The Passenger is a relic of that moment in international co-production when famous European auteurs hitched their wagons to hip and eager Hollywood stars: Fellini adopted Donald Sutherland, Godard captured Jane Fonda, Ingmar Bergman pondered Elliott Gould, and Bernardo Bertolucci hit the jackpot with Marlon Brando. Having secured Nicholson, showman Antonioni paired the American with French hottie du jour Maria Schneider, fresh from Last Tango in Paris and available for sloppy seconds. Nicholson meets her in Barcelona. She introduces him to Gaudi; he drafts her to help him elude his erstwhile producer, annoyingly in town to find the guy Nicholson is pretending to be. Captivated by this morose man of mystery (Nicholson is as attractive and understated as he has ever been), Schneider tags along for the ride. A fellow passenger in his big white Oldsmobile convertible, she's also something of a conscience, encouraging him to continue keeping the dead guy's appointments: It's a form of, how you say, commitment.

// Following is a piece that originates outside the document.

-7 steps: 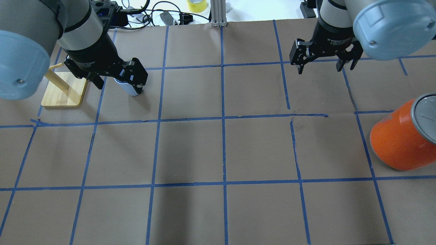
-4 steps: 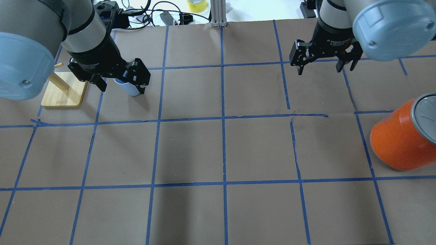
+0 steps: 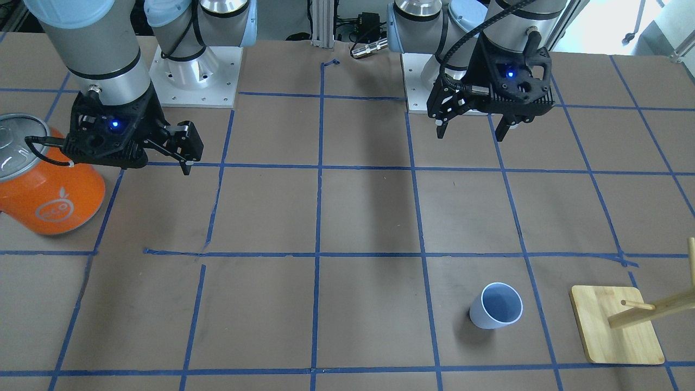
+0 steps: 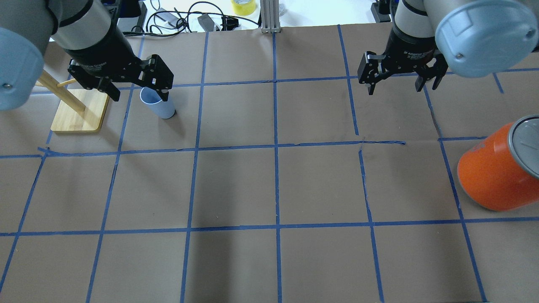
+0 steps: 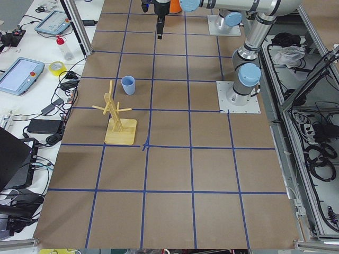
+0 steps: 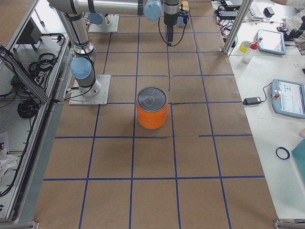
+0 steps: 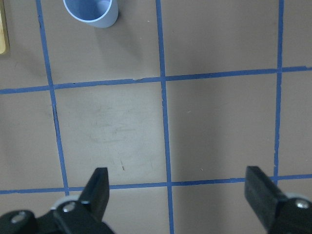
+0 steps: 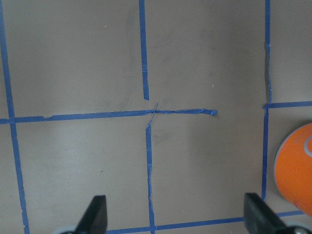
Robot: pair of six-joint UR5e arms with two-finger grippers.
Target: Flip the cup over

The Passenger marks the decline of romantic Third Worldism. Most of the action is specifically set in September 1973—the month of the coup against Salvador Allende. Leftish thrillers with exotic locales are still occasionally made, even in Hollywood (The Interpreter was one, the upcoming Syriana sounds like another). But these typically concern professionals doing their jobs. What dates The Passenger, in addition to Antonioni's gloriously languorous style, is its politicized angst. (Only two years after its release, acolyte Wim Wenders would update the existential international travelogue with The American Friend, turning it into a hipster referendum on American pop.) Spain is no Sahara and Nicholson's character reaches his own dead end somewhere in the vicinity of Gibraltar. Antonioni dramatizes this with a magnificently choreographed slow zoom—clearly inspired by Michael Snow's Wavelength—over the course of which half the characters in the movie transverse the courtyard of an entropic posada. Leisurely and old-fashioned as The Passenger may be, this tour de force ending is worth the wait.